### Task prompt:
Retype the data in its entirety, with no word changed.

### Available data:
========================

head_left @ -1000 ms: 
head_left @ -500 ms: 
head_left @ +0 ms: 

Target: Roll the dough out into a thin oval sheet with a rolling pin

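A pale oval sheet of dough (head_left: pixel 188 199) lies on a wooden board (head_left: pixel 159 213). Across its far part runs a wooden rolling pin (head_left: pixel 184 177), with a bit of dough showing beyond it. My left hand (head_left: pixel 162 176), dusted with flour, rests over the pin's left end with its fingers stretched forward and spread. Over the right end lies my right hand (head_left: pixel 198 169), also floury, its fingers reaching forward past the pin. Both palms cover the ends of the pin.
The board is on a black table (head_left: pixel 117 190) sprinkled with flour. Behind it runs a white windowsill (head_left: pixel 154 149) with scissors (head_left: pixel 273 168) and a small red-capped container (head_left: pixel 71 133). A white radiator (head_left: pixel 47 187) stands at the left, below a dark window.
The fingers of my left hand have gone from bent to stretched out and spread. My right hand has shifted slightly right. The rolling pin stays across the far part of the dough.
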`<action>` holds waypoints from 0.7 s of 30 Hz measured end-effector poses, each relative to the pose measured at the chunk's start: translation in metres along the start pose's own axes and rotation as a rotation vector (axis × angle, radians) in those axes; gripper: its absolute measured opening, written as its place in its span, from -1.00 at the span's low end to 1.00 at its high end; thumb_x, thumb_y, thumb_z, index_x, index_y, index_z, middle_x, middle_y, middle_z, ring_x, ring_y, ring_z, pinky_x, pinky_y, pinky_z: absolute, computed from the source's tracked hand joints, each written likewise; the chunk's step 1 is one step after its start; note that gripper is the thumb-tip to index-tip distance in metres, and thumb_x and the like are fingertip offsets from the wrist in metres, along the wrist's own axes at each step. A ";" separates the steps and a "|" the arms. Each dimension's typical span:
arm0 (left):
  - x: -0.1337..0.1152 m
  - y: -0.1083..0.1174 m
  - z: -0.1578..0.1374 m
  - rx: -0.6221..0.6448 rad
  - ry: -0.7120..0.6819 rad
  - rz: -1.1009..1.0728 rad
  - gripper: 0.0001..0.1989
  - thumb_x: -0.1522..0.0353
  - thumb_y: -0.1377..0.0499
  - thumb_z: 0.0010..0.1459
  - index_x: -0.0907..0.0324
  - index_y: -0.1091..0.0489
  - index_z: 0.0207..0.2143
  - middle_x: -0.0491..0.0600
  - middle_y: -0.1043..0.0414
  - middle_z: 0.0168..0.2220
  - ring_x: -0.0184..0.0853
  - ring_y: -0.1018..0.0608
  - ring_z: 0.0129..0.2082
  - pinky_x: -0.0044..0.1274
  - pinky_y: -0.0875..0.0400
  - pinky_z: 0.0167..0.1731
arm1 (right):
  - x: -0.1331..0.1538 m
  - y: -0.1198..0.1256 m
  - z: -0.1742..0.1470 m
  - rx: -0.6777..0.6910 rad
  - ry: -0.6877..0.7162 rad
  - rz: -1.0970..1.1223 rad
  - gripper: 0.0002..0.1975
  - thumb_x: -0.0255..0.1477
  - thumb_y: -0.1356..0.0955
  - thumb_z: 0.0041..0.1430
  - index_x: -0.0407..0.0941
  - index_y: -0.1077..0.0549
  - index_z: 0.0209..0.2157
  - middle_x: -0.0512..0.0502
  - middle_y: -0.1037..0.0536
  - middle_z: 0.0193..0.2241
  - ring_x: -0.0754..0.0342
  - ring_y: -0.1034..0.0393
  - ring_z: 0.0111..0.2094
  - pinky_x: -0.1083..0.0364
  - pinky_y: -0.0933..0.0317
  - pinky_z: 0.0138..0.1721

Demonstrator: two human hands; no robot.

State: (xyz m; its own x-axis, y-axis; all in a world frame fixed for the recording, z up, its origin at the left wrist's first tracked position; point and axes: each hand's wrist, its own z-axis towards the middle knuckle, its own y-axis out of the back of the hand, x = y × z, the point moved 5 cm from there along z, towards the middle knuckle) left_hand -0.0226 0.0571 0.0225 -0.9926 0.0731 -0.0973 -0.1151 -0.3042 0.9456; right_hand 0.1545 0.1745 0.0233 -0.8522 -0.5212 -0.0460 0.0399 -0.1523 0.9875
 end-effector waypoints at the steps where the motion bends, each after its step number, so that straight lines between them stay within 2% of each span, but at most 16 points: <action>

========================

### Exercise result:
head_left @ -1000 ms: 
head_left @ -500 ms: 
head_left @ +0 ms: 

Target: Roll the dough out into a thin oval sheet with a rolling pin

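A pale oval sheet of dough (head_left: pixel 188 199) lies on a wooden board (head_left: pixel 159 213). Across its far part runs a wooden rolling pin (head_left: pixel 184 177), with a bit of dough showing beyond it. My left hand (head_left: pixel 162 176), dusted with flour, rests over the pin's left end with its fingers stretched forward and spread. Over the right end lies my right hand (head_left: pixel 198 169), also floury, its fingers reaching forward past the pin. Both palms cover the ends of the pin.
The board is on a black table (head_left: pixel 117 190) sprinkled with flour. Behind it runs a white windowsill (head_left: pixel 154 149) with scissors (head_left: pixel 273 168) and a small red-capped container (head_left: pixel 71 133). A white radiator (head_left: pixel 47 187) stands at the left, below a dark window.
The fingers of my left hand have gone from bent to stretched out and spread. My right hand has shifted slightly right. The rolling pin stays across the far part of the dough.
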`<action>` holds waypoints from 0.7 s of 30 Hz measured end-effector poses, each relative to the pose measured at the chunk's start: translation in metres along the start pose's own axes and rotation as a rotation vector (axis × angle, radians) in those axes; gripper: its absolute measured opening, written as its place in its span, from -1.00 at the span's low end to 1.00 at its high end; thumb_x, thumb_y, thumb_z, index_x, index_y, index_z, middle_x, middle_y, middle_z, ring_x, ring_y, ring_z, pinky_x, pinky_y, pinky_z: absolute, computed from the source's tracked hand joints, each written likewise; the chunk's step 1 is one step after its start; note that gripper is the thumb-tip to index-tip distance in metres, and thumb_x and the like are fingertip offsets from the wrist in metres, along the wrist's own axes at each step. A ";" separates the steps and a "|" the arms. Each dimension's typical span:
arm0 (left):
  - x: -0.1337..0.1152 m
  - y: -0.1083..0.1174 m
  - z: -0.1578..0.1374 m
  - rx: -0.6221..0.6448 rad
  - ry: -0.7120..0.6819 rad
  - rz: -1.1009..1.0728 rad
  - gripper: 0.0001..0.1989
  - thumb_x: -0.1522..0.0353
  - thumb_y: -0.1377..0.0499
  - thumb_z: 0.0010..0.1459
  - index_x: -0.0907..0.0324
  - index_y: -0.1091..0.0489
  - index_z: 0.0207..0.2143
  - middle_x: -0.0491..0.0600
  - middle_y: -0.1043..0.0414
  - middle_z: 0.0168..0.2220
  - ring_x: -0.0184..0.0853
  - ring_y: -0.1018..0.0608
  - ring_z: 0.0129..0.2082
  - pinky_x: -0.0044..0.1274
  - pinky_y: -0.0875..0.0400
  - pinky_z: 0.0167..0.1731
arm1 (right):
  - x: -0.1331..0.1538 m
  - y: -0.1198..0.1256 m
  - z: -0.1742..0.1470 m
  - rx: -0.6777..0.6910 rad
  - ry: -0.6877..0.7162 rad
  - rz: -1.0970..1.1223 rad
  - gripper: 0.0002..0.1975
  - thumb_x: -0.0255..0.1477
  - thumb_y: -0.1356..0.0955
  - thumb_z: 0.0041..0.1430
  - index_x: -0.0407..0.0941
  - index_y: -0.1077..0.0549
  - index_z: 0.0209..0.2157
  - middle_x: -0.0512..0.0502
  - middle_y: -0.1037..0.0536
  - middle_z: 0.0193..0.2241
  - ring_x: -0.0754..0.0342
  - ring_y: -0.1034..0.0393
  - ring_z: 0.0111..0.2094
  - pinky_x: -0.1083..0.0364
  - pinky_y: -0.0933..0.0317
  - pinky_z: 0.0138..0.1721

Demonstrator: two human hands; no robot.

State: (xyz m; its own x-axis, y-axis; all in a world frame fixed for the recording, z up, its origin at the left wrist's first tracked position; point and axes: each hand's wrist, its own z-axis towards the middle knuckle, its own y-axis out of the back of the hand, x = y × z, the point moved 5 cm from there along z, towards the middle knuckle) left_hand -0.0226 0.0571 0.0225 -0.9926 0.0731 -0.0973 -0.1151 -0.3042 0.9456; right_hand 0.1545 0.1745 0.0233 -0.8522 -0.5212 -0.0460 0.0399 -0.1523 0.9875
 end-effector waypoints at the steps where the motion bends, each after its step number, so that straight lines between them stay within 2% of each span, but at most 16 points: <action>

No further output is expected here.